Make an exact copy of the lines from the one holding "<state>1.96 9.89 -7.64" through the last line of the material, and output nothing else.

• DATASET CONTENT
*** Block opens ***

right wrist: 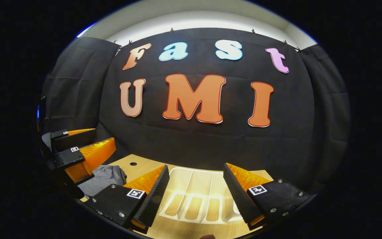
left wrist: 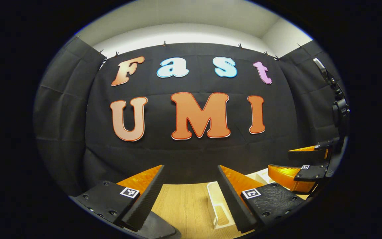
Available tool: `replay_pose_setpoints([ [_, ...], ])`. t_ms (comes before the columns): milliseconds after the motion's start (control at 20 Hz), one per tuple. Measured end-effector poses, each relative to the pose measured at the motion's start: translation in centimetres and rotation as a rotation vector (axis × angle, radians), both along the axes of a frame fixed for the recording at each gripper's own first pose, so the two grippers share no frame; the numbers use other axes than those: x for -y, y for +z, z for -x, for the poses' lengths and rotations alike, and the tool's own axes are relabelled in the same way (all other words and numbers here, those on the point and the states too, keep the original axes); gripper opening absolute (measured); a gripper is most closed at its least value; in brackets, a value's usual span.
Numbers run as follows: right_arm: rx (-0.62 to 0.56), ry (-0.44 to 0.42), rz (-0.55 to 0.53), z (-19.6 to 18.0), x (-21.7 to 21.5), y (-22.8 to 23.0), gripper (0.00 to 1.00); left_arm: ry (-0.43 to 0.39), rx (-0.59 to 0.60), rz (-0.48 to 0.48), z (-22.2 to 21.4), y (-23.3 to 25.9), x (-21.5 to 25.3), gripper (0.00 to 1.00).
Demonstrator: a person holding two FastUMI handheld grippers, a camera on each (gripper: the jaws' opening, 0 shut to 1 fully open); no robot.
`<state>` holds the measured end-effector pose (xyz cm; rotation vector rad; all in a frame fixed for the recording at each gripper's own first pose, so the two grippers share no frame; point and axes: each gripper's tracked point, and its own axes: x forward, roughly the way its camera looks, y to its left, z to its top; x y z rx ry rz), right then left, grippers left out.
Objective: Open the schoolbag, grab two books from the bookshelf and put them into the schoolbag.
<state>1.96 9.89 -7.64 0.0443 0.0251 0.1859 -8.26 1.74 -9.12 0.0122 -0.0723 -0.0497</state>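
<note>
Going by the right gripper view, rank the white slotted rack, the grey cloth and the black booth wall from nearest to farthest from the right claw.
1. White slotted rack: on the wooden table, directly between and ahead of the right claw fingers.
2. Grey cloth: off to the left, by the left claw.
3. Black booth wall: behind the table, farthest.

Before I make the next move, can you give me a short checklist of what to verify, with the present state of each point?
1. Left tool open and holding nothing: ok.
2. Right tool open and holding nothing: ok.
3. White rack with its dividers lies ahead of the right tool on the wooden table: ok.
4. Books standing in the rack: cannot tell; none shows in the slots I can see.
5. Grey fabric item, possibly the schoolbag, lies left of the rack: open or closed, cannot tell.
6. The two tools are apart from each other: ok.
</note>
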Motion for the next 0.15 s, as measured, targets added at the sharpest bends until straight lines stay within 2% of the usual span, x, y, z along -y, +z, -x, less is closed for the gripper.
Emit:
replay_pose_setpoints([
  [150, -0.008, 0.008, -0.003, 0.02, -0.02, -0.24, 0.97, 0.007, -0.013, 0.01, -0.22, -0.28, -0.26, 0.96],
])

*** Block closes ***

• WRITTEN REPLY
<state>1.96 9.89 -7.64 0.0443 0.0251 0.1859 -8.26 1.74 -9.12 0.0122 -0.0723 -0.0497</state>
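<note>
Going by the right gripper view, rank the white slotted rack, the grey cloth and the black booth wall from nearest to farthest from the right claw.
1. White slotted rack: on the wooden table, directly between and ahead of the right claw fingers.
2. Grey cloth: off to the left, by the left claw.
3. Black booth wall: behind the table, farthest.

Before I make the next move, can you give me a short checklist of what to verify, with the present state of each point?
1. Left tool open and holding nothing: ok.
2. Right tool open and holding nothing: ok.
3. White rack with its dividers lies ahead of the right tool on the wooden table: ok.
4. Books standing in the rack: cannot tell; none shows in the slots I can see.
5. Grey fabric item, possibly the schoolbag, lies left of the rack: open or closed, cannot tell.
6. The two tools are apart from each other: ok.
</note>
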Motion for the next 0.15 s, as measured, targets added at the sharpest bends until straight lines stay within 2% of the usual span, x, y, z along -y, +z, -x, less is closed for the gripper.
Emit:
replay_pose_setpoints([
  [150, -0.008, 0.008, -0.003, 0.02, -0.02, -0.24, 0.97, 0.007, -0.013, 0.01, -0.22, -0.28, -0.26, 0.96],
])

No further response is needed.